= Steven Massarsky =

American lawyer and businessman

Steven J. Massarsky (Mar 21, 1948 – October 5, 2007) was an American lawyer and businessman who founded Voyager Communications, parent company of the early 1990s comic book company Valiant Comics.

==Biography==
Born in New Jersey, Massarsky graduated from Weehawken High School in 1966 and was inducted into the school's hall of fame in 1999. He held an A.B. in political science from Brown University and a J.D. from Rutgers School of Law–Newark. He was a founding board member of the Brown University Entrepreneurship Program. He was also member of the Weehawken, New Jersey Hall of Fame.

Massarsky first owned and operated an artist management company handling artists such as The Allman Brothers Band and The Wailers, and is responsible for launching the career of Cyndi Lauper. He next operated an entertainment law practice with such diverse clients as Nintendo, The Wailers, Cabbage Patch Dolls, the Psychedelic Furs, Collins Management, Aerosmith, Tom Chapin and Willie Mays.
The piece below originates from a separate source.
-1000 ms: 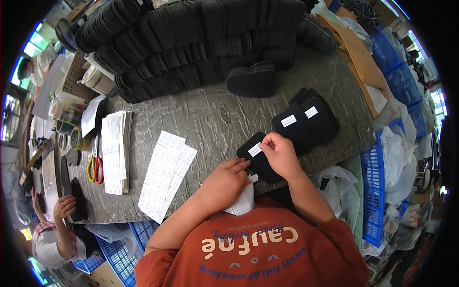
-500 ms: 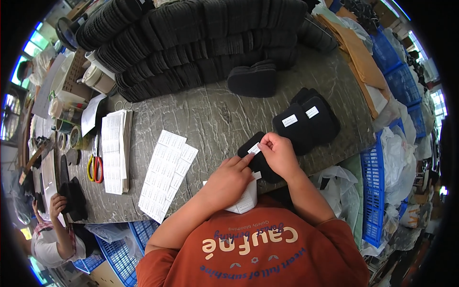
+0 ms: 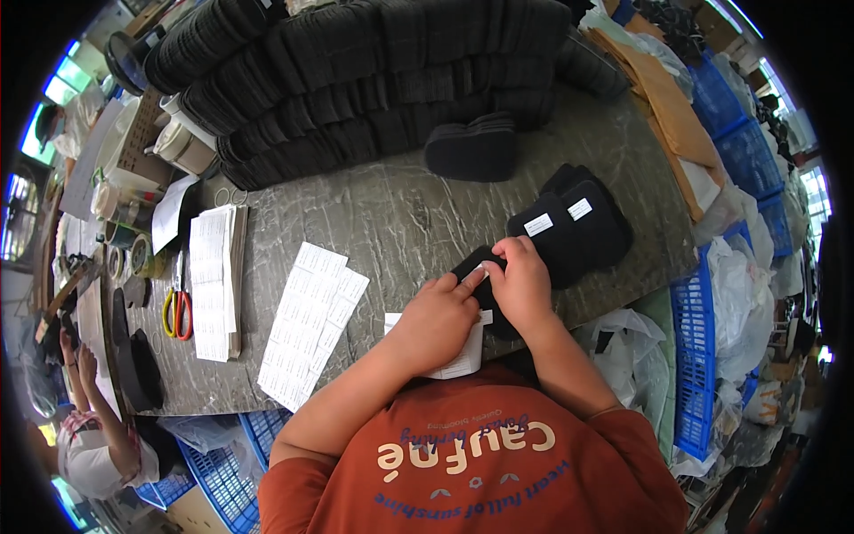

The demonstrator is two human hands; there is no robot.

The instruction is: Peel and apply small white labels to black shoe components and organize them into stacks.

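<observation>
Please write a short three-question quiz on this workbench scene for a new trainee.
1. True or false: both hands rest on the black insole at the table's near edge.
2. What lies left of the loose label sheets? A) scissors B) a hammer C) a cup
3. How many labelled insoles lie just beyond the right hand?

Key:
1. True; the left hand presses a white label on it with the fingers.
2. A, beyond the label stack.
3. Two, each with a white label.
</observation>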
Massarsky next co-founded Voyager Communications in 1989, with Valiant Comics growing into the third largest comic book publisher in the United States behind only Marvel Comics and DC Comics during the comic boom of the 1990s. The company was later sold to Acclaim Entertainment, with Massarsky remaining on as president and Publisher of the resulting Acclaim Comics.

He died from complications of cancer on October 5, 2007, aged 59.